Steve burst out laughing. “The dynamics of your household? What do you mean? Would I stop the yelling, the sarcasm, the volume?”

“You’d come in and start trying to change us,” Rick said. “That’s what always happens. I’ve seen it a million times.” He
sounded like a wise and bitter old man. “The mom gets married and the husband comes in and starts ordering people around.”

“Do you see me ordering Tracy around?”

“No, but she’s easy.”

“Besides,” Mark said, “we don’t have room for two more people in our house, and you don’t have room for four more in yours.”

“You’re right,” Steve said, looking up at the dark sky. “Bad idea.” For a moment, they were quiet, and he wondered if they were buying it. When he looked at them, they all started grinning.

Finally, he got serious. “I’m not going anywhere, guys. I hope you’ll try to get used to me.”

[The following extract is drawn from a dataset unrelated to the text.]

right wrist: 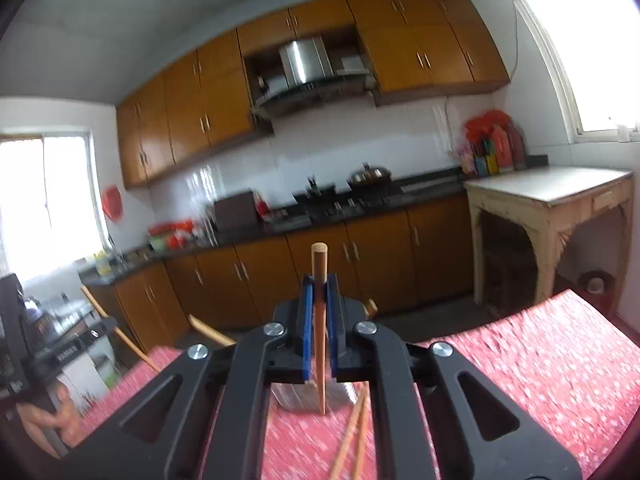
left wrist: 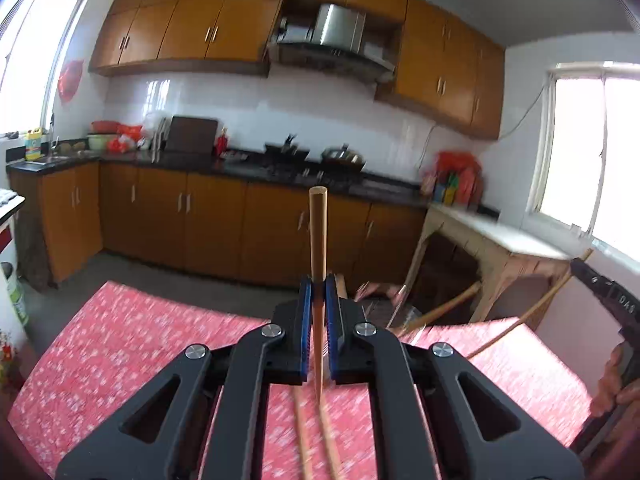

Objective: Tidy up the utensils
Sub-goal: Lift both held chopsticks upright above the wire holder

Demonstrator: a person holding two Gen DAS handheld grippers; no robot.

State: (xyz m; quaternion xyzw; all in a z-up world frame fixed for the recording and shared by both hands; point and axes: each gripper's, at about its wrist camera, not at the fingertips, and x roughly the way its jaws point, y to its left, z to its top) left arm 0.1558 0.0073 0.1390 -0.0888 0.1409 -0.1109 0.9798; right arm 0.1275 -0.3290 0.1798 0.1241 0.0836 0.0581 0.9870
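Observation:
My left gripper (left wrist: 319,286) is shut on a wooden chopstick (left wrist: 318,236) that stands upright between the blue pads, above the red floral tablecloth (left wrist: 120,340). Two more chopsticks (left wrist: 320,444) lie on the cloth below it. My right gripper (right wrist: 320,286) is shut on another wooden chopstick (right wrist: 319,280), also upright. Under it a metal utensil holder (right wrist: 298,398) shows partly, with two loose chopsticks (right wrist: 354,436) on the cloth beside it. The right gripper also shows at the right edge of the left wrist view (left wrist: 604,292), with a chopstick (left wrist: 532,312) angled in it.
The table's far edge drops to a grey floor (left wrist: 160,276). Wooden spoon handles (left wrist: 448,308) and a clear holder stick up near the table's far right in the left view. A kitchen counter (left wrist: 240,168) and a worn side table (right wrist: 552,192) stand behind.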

“How do you know she’s the right person?” Rick asked. “Maybe there’s somebody else out there who doesn’t have kids who would love to be Tracy’s mom. Somebody who could just move right into your house and there’d be no big deal and no adjustments.”

“Sounds like a nice scenario.” He shook his head and looked off into the night. “But there’s something about your mom.”

“Oh, brother.” Mark stretched out on his stomach and kicked his feet in the air. “Where’s your ex-wife, anyway?”

Steve’s face sobered, and he went back to carving. “I’m not divorced. My wife died of cancer,” he said, “a few years ago. Tracy’s another one of those kids who’s growing up without a mom.”

The boys were both quiet for a moment. “So is that why you want to marry mine?” Mark asked. “So Tracy will have one?”

Steve grinned. “If that was the case, I’d just hire a good baby-sitter. I wouldn’t pick a working mom with three teenaged kids. The thing is, your mom and I, we hit it off right away.”

The boys were both quiet.

“But like I said, I’m not gonna do it until everybody’s okay with it.”

“So is that why you brought us out here, to start working on us?”

“Nope,” he said. “Honestly, I just wanted to go camping. It’s been a long time since I’ve had any guys to go mud biking with, and I don’t think I’ve ever caught that many fish. It’s a good time, guys. I’m glad you came.”

Mark shrugged. “It wasn’t terrible or anything.”

That night, as Steve lay in his sleeping bag looking at the stars, he thanked God for the blessings of the day. Despite Mark’s underwhelming comments about the day, Steve knew it had been a success.